The features of sole- proprietorship business are-
- A sole trade business is owned, managed and controlled by one person only.
- The formation and closure of this form of business is very easy as it involves no legal formality.
- All profits belong to a single owner only and he alone bears the risk of business.
- All business decisions are taken by the owner alone.
- The liability of the sole trader is unlimited. This means that when assets of the business are not sufficient to meet liabilities of the business, he is personally responsible to pay for his debts.
Merits
Merits/advantages of sole-proprietorship business are as follows:
- A sole-proprietor is free to take decisions of his business alone. This helps in taking decisions without delay.
- It is easy in formation and closure.
- Being the only owner, he can maintain important business secrets.
- A sole proprietor can keep the whole profit with himself.
- The owner can have direct contact with customers and employees.
Demerits
The sole- proprietorship business also suffers from a number of demerits/ disadvantages, such as the following-
- A sole-proprietor has limited resources. Due to this, the size of such business is small.
- A sole-proprietor has unlimited liability. If the business assets are not sufficient for payment of debts of the business, his personal assets can be used for making payments.
- Death, illness or insolvency of the proprietor affects the working of the business.
- One person may not be an expert in every function of the business and he may not be able to supervise effectively. Such limited managerial capacity will hinder the growth of business.
Key Takeaways
- A business that is owned, controlled and managed by a single individual is a sole- proprietorship business.
Partnership is the relation between two or more persons who have agreed to share profits of a business carried on by all or any of them acting for all.
Features/characteristics of partnership business are-
- Partnership business comes into existence through an agreement among the partners which may be oral or in writing.
- At least two persons are required to start a partnership business and maximum number of members is 50, as per the Indian Partnership Act, 1932.
- Partners agree to share profits in the ratio mentioned in the agreement.

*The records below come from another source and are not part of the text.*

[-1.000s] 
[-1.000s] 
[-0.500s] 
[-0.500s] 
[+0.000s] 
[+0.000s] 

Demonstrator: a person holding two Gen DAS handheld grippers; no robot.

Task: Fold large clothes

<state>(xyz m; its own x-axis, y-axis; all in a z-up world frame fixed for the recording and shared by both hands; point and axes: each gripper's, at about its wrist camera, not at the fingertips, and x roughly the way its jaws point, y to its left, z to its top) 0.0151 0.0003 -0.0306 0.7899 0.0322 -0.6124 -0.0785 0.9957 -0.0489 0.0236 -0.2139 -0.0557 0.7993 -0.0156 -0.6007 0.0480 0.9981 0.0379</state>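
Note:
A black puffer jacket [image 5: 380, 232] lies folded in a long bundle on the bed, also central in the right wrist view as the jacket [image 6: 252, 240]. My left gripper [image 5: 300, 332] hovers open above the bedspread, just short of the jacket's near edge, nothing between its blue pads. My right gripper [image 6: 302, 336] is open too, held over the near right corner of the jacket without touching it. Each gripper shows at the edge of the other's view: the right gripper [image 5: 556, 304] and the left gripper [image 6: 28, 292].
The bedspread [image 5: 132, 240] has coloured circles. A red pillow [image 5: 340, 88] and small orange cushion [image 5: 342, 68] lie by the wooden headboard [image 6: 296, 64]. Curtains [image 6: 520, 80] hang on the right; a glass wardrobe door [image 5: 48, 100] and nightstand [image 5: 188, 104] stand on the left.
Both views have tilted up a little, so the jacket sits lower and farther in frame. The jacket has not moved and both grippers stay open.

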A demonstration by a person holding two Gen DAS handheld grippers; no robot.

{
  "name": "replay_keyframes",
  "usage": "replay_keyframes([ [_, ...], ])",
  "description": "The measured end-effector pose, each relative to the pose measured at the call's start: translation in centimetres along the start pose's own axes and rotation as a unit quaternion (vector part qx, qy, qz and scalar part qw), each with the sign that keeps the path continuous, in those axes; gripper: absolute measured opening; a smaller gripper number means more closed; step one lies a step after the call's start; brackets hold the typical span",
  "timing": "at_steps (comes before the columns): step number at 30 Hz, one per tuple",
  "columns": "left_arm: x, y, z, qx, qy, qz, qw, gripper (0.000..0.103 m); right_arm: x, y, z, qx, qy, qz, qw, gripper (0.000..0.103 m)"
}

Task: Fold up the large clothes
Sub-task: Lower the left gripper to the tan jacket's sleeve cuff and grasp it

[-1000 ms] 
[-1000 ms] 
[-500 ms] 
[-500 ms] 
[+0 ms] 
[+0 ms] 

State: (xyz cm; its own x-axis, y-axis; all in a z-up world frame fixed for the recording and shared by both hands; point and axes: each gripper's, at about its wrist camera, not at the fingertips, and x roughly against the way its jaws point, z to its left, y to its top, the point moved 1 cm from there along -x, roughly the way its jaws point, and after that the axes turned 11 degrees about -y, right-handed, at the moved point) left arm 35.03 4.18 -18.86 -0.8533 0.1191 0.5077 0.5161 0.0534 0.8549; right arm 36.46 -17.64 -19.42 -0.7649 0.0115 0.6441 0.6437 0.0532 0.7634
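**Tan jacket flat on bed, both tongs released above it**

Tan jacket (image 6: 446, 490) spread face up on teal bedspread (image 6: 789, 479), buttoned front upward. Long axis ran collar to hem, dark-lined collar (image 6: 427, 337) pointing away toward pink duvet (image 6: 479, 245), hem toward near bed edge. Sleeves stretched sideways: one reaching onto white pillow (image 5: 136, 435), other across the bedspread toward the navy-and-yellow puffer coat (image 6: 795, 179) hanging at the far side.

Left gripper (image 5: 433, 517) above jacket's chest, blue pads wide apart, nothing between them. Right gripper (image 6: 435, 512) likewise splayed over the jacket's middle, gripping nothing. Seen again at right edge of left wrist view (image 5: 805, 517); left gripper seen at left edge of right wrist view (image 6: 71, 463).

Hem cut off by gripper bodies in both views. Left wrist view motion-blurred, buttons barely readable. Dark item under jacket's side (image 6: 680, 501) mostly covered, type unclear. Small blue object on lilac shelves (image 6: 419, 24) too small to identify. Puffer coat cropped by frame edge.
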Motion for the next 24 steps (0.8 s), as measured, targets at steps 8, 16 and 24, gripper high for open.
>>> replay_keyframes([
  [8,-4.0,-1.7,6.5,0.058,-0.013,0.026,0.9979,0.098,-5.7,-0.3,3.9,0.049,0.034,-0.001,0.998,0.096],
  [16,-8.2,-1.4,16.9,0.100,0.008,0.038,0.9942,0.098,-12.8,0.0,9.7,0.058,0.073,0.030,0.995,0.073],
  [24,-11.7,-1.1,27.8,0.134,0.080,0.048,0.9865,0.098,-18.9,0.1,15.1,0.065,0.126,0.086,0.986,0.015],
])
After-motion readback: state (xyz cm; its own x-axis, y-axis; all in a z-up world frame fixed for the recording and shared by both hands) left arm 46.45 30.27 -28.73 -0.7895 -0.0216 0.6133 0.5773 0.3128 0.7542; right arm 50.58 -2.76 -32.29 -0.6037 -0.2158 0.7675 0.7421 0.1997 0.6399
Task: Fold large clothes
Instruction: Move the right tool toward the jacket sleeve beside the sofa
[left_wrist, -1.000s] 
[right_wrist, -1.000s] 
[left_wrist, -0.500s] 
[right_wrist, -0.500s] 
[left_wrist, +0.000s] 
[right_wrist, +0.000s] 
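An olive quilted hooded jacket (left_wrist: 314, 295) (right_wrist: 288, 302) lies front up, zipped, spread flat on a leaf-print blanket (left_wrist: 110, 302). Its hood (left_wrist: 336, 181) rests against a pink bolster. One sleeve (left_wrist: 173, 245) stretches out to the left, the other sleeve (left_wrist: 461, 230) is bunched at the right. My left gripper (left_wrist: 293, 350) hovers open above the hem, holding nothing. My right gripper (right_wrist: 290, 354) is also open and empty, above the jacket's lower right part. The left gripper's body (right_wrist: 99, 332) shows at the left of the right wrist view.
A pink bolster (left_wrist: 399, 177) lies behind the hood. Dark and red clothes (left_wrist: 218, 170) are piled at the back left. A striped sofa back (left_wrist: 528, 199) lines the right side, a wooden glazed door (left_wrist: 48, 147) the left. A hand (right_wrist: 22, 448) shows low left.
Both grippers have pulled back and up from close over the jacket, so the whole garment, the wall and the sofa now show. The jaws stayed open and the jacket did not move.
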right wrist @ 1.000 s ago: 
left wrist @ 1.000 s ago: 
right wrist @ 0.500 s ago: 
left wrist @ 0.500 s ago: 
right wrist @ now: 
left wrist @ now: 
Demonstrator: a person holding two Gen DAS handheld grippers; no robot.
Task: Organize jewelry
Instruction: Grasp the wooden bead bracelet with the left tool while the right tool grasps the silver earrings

- Decisions of the business are taken with the consent of all the partners.
- Business comes to an end on the death, retirement or insolvency of any of the partners.
- There is mutual agency among the partners, i.e. as an agent, a partner can represent other partners and all partners are liable to acts of one another.
Merits
The merits/advantages of partnership business are:
- Partnership firm is easy to form and close. It comes into existence through an agreement. Registration is not compulsory.
- Business decisions are jointly taken by all the partners. No partner is over-burdened.
- Funds are more as compared to sole proprietorship because capital is contributed by all partners.
- Business risk is jointly shared by all the partners.
- A partnership concern is not expected to publish its Profit and Loss Account and Balance Sheet as is necessary for a joint stock company. Thus, partners can keep business secrets to themselves.
Demerits
Partnership is not free from demerits/disadvantages as well. Some are listed below-
- Funds are limited as maximum number of members is restricted.
- Partnership comes to an end on the death, retirement or insolvency of any partners.
- Lack of confidence in each other can be a cause for quarrels and may also lead to dissolution of partnership.
- Partnership firms are not required to publish their financial reports. Therefore, the confidence of public in these firms is very low.
Types of Partnership
Partnership can be divided into certain categories:
a) Particular Partnership: when the partnership is started for a particular work then it is called particular partnership. When the work is completed, the partnership automatically comes to an end.
b) Fixed-period Partnership: This type of partnership is started for a specific period of time and comes to an end when that period is over.
c) Partnership-at-will: In this type of partnership, the business of the firm continues as long as the partners desire and is terminated when any partner gives a notice of dissolution.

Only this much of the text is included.